#### [THE PROBLEM]
Everything from the first line of the data through the line with "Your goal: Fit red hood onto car" is to be echoed exactly, minus the pictures.

---

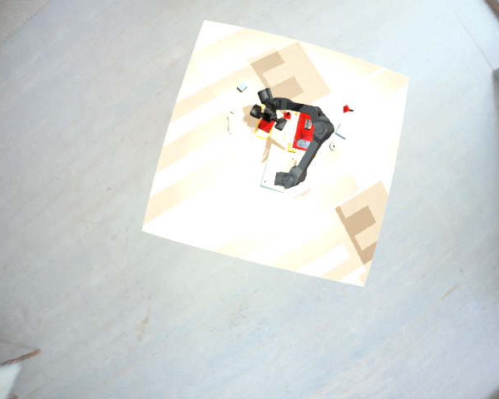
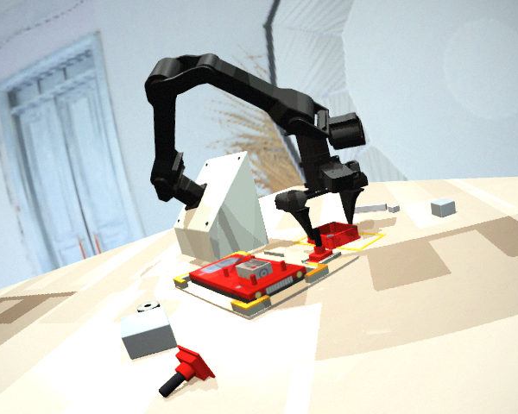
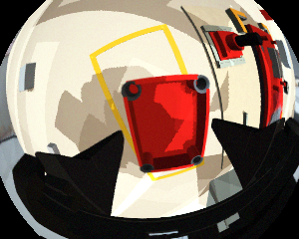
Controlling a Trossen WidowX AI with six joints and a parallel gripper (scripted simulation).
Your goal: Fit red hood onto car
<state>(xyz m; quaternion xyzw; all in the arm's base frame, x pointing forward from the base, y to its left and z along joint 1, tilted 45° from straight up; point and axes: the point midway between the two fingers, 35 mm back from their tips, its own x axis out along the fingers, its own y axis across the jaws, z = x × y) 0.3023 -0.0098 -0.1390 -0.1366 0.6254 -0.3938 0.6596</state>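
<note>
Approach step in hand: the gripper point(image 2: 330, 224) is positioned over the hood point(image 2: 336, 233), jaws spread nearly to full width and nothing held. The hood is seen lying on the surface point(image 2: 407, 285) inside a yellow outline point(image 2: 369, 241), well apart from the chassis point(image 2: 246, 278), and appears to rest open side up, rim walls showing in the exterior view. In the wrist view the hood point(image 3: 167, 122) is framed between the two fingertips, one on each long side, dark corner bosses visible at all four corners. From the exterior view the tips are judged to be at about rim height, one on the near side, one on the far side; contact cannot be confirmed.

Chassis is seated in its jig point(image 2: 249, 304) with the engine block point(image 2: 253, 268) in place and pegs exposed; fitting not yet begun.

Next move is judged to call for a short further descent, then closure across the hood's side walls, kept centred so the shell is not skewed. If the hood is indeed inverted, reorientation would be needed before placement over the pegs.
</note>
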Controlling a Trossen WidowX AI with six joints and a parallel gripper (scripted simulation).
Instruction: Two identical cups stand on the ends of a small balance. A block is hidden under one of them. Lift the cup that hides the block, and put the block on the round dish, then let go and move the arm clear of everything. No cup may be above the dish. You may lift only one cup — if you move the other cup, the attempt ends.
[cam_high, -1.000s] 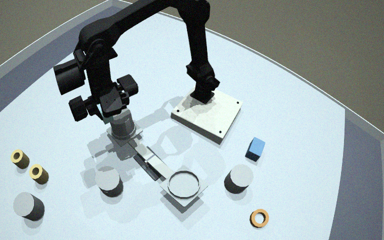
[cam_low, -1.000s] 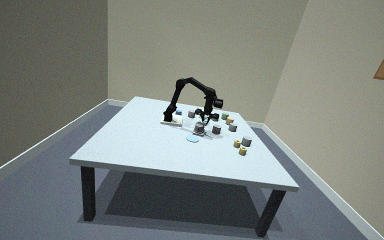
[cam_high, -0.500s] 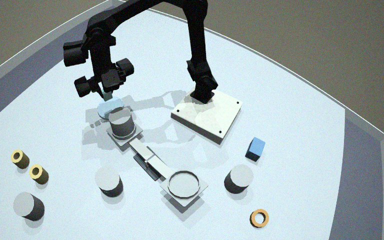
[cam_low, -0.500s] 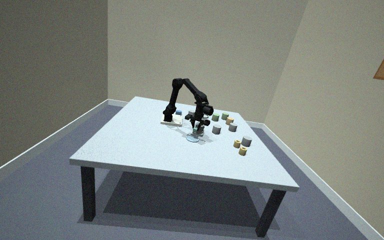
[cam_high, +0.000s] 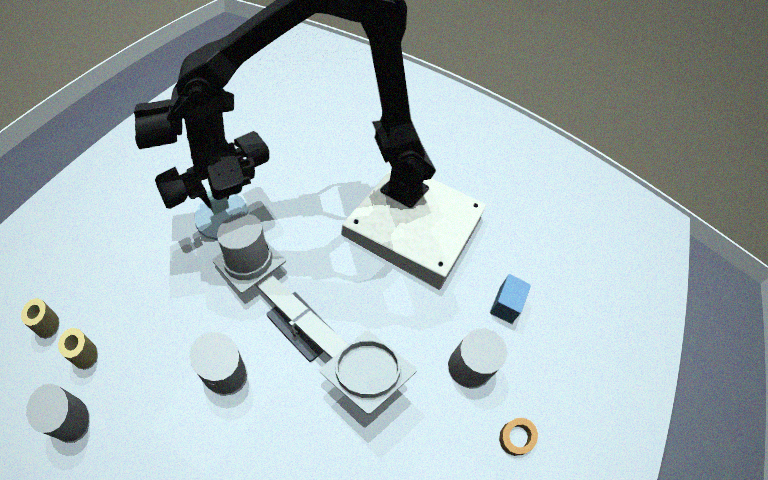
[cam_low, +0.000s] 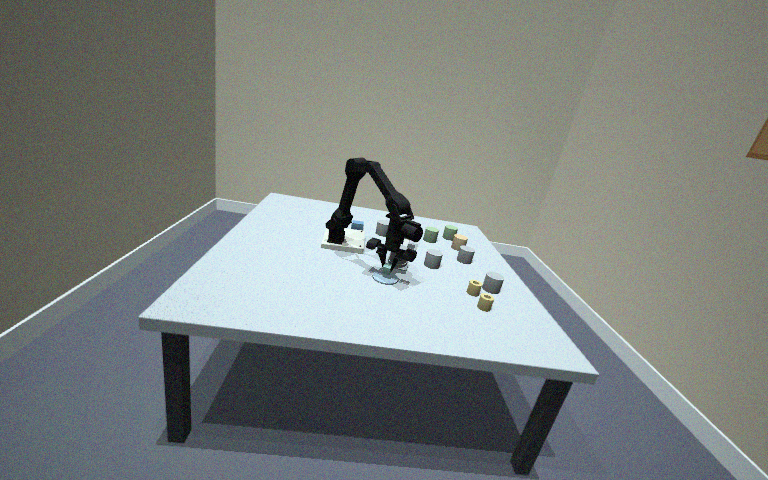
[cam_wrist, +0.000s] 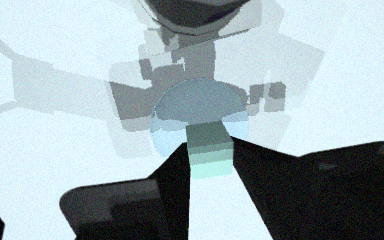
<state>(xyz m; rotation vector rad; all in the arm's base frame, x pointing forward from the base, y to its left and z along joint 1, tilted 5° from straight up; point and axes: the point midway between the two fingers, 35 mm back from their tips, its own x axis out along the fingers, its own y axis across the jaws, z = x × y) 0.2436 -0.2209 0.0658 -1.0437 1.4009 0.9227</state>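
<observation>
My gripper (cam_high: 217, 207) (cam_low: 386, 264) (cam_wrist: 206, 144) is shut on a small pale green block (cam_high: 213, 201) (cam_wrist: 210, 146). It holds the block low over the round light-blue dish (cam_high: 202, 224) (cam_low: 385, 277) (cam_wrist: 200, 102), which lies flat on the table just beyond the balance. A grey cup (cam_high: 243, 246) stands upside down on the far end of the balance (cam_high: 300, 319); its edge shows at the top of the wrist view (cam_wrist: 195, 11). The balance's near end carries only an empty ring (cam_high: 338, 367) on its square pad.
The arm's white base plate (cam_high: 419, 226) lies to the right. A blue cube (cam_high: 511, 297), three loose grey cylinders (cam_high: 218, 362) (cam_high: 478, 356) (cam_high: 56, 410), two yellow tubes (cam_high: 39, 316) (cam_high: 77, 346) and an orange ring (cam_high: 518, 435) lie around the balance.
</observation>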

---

#### [REPLY]
Controlling a Trossen WidowX AI with six joints and a parallel gripper (scripted simulation).
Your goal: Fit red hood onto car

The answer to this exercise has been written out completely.